D.C. Report: CMS Bundled Payment Pilot Launched, HHS to Streamline Regulatory Process, Addressing Health IT Disparities

Dec. 21, 2011
CMS Launches Bundled Payment Pilot. CMS called for volunteers this week to join a new pilot project, called the Bundled Payments for Care

CMS Launches Bundled Payment Pilot. CMS called for volunteers this week to join a new pilot project, called the Bundled Payments for Care Improvement Initiative. The program will seek to align payments for services delivered across an episode of care, rather than paying for services separately, officials said. CMS’s Innovation Center (CMMI) will lead the initiative and officials from CMMI released a Request for Applications (RFA) outlining four possible approaches to bundled payments. According to the RFA, The models to be tested based on applications are as follows:

• Model 1: Retrospective payment models around the acute inpatient hospital stay only.
• Model 2: Retrospective bundled payment models for hospitals, physicians, and post-acute providers for an episode of care consisting of an inpatient hospital stay followed by post-acute care.
• Model 3: Retrospective bundled payment models for post-acute care where the episode does not include the acute inpatient hospital stay.
• Model 4: Prospectively administered bundled payment models for the acute inpatient hospital stay only, such as prospective bundled payment for hospitals and physicians for an inpatient hospital stay

CMS highlighted heart bypass or hip replacement as possible episodes of care examples and they cite a demonstration project that saved the program $42.3 million, or roughly 10 percent of expected costs, and saved patients $7.9 million in coinsurance while improving care and lowering hospital mortality.

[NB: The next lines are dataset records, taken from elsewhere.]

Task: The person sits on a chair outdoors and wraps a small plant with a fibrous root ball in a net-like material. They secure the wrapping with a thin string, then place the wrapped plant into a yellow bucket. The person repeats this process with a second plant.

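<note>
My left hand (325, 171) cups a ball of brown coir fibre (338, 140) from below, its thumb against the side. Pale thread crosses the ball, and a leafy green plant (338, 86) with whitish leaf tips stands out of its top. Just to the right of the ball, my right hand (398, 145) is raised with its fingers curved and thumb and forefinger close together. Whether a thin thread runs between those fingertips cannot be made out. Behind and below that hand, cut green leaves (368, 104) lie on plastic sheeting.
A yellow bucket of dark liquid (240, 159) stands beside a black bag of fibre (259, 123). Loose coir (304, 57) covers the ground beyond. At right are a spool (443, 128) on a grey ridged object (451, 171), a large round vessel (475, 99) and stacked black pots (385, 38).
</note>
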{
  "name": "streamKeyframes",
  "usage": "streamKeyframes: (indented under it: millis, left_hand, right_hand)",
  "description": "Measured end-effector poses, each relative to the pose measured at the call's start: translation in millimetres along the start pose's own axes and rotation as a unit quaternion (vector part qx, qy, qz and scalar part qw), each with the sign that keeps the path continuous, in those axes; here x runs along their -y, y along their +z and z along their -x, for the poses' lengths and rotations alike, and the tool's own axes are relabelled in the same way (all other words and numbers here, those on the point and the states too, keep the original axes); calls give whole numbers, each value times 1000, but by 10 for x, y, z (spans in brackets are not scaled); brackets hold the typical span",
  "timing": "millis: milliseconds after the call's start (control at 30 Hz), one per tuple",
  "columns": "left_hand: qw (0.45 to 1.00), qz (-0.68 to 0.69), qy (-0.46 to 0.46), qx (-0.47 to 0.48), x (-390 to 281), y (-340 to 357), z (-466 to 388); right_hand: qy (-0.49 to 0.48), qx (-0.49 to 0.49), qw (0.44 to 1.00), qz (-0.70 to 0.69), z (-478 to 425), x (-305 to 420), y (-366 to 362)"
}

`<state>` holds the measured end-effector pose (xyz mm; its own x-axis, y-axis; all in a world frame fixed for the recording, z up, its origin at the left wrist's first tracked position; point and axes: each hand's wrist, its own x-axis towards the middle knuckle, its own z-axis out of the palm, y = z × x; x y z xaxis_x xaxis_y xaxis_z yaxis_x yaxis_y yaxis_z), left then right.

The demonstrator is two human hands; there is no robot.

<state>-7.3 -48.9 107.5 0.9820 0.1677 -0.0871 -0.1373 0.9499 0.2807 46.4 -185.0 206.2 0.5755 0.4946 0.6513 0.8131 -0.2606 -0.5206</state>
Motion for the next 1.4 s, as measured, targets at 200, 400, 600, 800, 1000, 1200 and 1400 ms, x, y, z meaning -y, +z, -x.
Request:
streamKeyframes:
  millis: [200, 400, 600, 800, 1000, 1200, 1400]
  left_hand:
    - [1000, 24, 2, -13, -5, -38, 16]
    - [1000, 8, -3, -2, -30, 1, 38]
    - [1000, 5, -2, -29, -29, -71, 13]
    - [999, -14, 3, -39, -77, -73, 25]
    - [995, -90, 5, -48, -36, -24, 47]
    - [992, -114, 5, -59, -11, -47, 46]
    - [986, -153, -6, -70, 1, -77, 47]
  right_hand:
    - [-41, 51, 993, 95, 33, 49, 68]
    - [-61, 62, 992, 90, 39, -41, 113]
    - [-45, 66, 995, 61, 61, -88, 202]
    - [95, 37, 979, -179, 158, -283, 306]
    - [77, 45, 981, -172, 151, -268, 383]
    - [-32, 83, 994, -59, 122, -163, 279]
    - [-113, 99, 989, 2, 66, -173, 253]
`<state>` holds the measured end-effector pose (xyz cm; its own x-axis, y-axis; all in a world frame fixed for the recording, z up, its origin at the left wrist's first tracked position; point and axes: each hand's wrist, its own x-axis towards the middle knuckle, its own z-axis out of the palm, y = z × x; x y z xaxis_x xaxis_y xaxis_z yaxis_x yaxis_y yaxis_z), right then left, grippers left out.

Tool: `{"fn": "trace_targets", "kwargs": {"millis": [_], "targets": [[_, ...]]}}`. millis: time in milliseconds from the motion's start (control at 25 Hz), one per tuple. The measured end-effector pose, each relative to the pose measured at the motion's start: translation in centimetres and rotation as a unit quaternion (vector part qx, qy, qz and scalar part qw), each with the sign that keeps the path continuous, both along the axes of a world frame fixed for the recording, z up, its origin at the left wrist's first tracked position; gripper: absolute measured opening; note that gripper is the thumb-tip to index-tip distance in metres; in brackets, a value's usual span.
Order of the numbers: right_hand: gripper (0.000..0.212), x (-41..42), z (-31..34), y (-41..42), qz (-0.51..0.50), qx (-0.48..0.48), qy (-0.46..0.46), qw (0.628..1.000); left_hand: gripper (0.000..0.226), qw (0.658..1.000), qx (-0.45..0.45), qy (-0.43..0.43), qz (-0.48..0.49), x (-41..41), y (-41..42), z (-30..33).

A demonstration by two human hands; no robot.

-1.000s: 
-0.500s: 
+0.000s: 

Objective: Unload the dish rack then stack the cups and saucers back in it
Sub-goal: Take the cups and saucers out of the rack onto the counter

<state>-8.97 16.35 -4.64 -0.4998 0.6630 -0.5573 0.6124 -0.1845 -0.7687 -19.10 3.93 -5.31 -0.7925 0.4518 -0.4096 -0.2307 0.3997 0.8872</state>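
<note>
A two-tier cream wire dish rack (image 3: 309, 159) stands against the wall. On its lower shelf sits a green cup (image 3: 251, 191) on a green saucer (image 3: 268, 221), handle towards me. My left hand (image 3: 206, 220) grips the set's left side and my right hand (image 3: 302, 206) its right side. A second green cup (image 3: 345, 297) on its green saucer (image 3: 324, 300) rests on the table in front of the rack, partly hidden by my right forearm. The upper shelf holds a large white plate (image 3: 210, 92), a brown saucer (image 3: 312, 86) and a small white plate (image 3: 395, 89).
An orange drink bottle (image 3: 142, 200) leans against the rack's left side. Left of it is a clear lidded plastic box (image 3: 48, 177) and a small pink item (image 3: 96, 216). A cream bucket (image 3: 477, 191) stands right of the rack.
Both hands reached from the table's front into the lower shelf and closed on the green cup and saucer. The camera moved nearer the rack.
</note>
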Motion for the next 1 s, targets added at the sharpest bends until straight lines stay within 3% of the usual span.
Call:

Organizations interested in applying to the Bundled Payments for Care Improvement Initiative must submit a Letter of Intent (LOI) no later than September 22, 2011 for Model 1 and November 4, 2011 for Models 2, 3, and 4.

HHS Looks to Save $4B through Regulatory Review. The Obama administration this week announced an effort to save $10 billion over the next five years by streamlining the regulatory process and taking outdated rules off the books. The Office of Information and Regulatory Affairs, which framed the approach, released its plan (.pdf) Tuesday,. “While regulations can establish clear and transparent frameworks for competition and economic activity, unnecessary and duplicative regulations can also damage the market economy by imposing unnecessary costs on the private sector and citizens,” the plan said.

Among the biggest areas of expected savings, the Department of Health and Human Services believes it can save $4 billion through regulatory reform. The HHS plan released this week builds off a preliminary plan first released in May of this year. HHS’s retrospective review plan has five principal goals, including:

• Streamline or eliminate unjustified costs and burdens;
• Increase transparency in the retrospective review process;
• Increase opportunities for public participation;
• Set clear retrospective review priorities; and
• Strengthen analysis of regulatory options

In all, HHS has 77 proposed reform items, but the bulk of the expected $4 billion in savings will come through a yet-to-be specified proposal from the Centers for Medicare and Medicaid Services. CMS says it will release a proposed rule in September that will save upwards of $3 billion over five years by undertaking a retrospective review of the conditions of participation for hospitals. Other approaches being considered include streamlining the medical device approval process and giving states more flexibility in programs managed by the Administration for Children and Families and the Substance Abuse and Mental Health Services Administration.

ONC Seeks Comments on Ways to Reduce Health IT Disparities. ONC’s official blog, Health IT Buzz Blog, published a post late Wednesday night asking for public commen t on a plan to address Health IT disparities. The plan will build off the previously released Federal Strategic Health IT Plan, on which CHIME commented in April. This draft strategy is the result of work conducted by the Health IT Disparities Workgroup and it will “endeavor to assure that underserved and at-risk individuals enjoy benefits [conferred by health IT] to the same extent as all other citizens.” The HIT Disparities Workgroup will work with other parts of HHS and non-HHS agencies to align metrics correlating with adoption of EHRs in underserved communities; align future health IT and payment reform pilots; prioritize the engagement of minority patient advocacy organizations; and work closely with the Federal Communications Commission, US Department of Agriculture and others to facilitate broadband build out in support of telemedicine and telehealth, among two-dozen other objectives outlined in the draft strategy.